## YOUR OBJECTIVE
Look below for the line with "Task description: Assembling", then give it again exactly, along with every line that comes after it, the final line included.

## INFORMATION PROVIDED
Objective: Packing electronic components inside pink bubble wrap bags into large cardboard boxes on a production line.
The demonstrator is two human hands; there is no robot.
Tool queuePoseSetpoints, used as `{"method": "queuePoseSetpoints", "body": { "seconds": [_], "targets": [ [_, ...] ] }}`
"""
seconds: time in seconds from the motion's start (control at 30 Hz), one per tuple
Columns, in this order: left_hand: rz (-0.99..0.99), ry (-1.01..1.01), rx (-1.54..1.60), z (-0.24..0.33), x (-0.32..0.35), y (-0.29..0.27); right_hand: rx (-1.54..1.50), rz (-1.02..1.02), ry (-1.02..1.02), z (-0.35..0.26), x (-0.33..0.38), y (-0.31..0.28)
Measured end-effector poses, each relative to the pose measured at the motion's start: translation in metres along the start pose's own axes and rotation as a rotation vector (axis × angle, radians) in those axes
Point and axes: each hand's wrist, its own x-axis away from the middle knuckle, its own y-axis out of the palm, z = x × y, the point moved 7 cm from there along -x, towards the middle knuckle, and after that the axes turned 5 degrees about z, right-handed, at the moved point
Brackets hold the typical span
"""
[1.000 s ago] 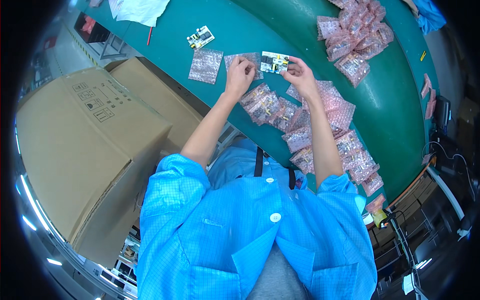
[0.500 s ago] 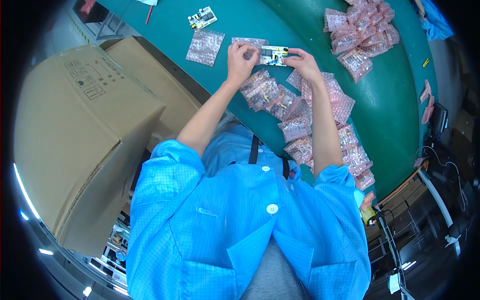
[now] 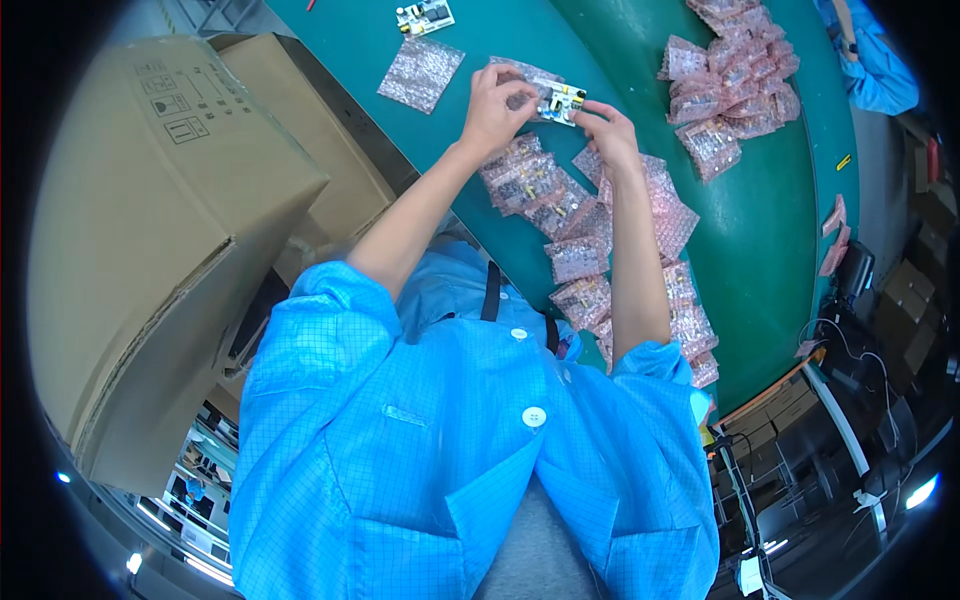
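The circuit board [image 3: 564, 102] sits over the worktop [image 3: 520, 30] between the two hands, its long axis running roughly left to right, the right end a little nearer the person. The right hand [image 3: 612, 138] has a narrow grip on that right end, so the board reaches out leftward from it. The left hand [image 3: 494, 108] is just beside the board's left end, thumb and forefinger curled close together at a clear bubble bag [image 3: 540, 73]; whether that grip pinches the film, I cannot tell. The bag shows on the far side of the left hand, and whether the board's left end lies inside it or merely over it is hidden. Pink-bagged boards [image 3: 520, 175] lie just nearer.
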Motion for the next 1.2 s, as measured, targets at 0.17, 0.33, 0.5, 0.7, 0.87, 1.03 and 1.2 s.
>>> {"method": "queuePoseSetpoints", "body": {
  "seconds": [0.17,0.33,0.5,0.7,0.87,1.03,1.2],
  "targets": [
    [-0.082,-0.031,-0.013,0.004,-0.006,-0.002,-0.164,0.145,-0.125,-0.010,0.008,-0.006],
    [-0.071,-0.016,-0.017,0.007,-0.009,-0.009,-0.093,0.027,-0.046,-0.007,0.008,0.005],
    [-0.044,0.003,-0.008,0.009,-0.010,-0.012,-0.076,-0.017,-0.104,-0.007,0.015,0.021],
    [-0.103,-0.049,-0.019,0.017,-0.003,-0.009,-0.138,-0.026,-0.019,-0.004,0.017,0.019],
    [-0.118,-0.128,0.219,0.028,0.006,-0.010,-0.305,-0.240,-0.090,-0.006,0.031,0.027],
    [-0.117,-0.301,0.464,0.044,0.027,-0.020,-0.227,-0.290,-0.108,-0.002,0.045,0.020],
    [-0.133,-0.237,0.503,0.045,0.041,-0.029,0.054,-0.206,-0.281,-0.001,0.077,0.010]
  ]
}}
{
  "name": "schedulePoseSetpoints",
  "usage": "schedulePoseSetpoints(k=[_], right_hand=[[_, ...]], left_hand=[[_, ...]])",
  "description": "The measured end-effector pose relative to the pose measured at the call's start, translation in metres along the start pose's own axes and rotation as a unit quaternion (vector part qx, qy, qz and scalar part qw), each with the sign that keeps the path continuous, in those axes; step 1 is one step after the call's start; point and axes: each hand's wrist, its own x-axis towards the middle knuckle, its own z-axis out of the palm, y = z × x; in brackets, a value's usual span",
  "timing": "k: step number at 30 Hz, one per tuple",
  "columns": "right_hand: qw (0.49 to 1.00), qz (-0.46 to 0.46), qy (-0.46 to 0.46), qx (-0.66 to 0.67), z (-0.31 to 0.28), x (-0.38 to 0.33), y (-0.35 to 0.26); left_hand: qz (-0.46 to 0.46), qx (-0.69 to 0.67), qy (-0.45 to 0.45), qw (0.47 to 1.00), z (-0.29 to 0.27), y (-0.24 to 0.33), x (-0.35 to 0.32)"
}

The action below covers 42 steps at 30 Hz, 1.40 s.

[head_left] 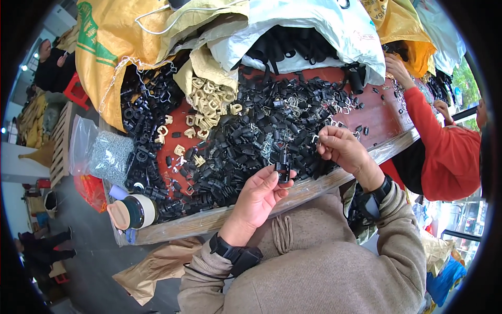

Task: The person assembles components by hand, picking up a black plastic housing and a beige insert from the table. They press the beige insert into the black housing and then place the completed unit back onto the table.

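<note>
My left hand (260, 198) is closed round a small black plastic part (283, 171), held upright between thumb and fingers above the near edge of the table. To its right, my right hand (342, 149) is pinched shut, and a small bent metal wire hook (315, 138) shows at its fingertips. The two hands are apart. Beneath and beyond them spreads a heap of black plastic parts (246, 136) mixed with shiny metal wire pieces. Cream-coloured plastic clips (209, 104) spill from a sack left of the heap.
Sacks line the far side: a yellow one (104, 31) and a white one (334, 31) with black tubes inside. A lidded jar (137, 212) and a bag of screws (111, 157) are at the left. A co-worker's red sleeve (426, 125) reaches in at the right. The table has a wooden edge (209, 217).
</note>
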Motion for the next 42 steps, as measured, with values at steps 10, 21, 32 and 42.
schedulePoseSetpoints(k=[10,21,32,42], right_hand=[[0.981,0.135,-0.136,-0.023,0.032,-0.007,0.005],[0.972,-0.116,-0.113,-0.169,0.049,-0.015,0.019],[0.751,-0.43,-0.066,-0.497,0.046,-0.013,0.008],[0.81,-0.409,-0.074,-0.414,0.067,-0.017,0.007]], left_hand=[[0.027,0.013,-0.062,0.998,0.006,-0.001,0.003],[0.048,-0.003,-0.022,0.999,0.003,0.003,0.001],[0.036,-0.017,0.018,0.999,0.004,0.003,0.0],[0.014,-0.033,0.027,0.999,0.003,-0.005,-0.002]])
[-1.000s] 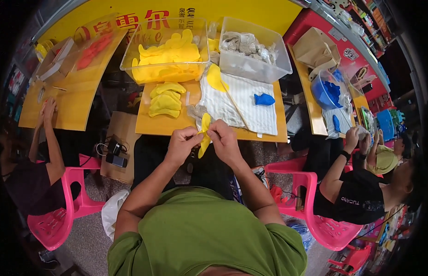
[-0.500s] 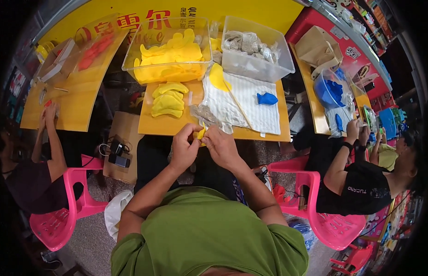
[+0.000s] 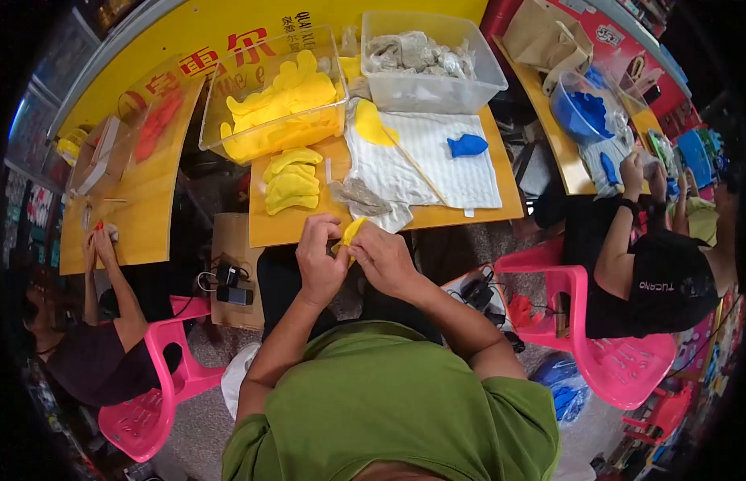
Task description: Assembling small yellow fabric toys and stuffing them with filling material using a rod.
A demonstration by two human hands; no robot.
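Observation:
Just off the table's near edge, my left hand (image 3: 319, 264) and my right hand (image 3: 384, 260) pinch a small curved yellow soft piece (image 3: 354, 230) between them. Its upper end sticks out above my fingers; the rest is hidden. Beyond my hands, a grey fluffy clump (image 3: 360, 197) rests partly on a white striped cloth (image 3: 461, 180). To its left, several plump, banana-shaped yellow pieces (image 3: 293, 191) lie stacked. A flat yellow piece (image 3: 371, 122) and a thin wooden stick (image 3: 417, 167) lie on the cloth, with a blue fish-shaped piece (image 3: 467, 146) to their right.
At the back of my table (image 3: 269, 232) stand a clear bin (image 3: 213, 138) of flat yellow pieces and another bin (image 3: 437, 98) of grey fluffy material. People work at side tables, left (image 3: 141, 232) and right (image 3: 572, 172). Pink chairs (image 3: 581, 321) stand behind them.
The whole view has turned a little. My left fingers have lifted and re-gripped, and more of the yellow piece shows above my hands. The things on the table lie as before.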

## OUTPUT BELOW
Task description: Assembling small yellow fabric toys and stuffing them with filling material using a rod.
A demonstration by two human hands; no robot.
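Observation:
Just off the table's near edge, my left hand (image 3: 319, 264) and my right hand (image 3: 384, 260) pinch a small curved yellow soft piece (image 3: 354, 230) between them. Its upper end sticks out above my fingers; the rest is hidden. Beyond my hands, a grey fluffy clump (image 3: 360, 197) rests partly on a white striped cloth (image 3: 461, 180). To its left, several plump, banana-shaped yellow pieces (image 3: 293, 191) lie stacked. A flat yellow piece (image 3: 371, 122) and a thin wooden stick (image 3: 417, 167) lie on the cloth, with a blue fish-shaped piece (image 3: 467, 146) to their right.
At the back of my table (image 3: 269, 232) stand a clear bin (image 3: 213, 138) of flat yellow pieces and another bin (image 3: 437, 98) of grey fluffy material. People work at side tables, left (image 3: 141, 232) and right (image 3: 572, 172). Pink chairs (image 3: 581, 321) stand behind them.
The whole view has turned a little. My left fingers have lifted and re-gripped, and more of the yellow piece shows above my hands. The things on the table lie as before.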

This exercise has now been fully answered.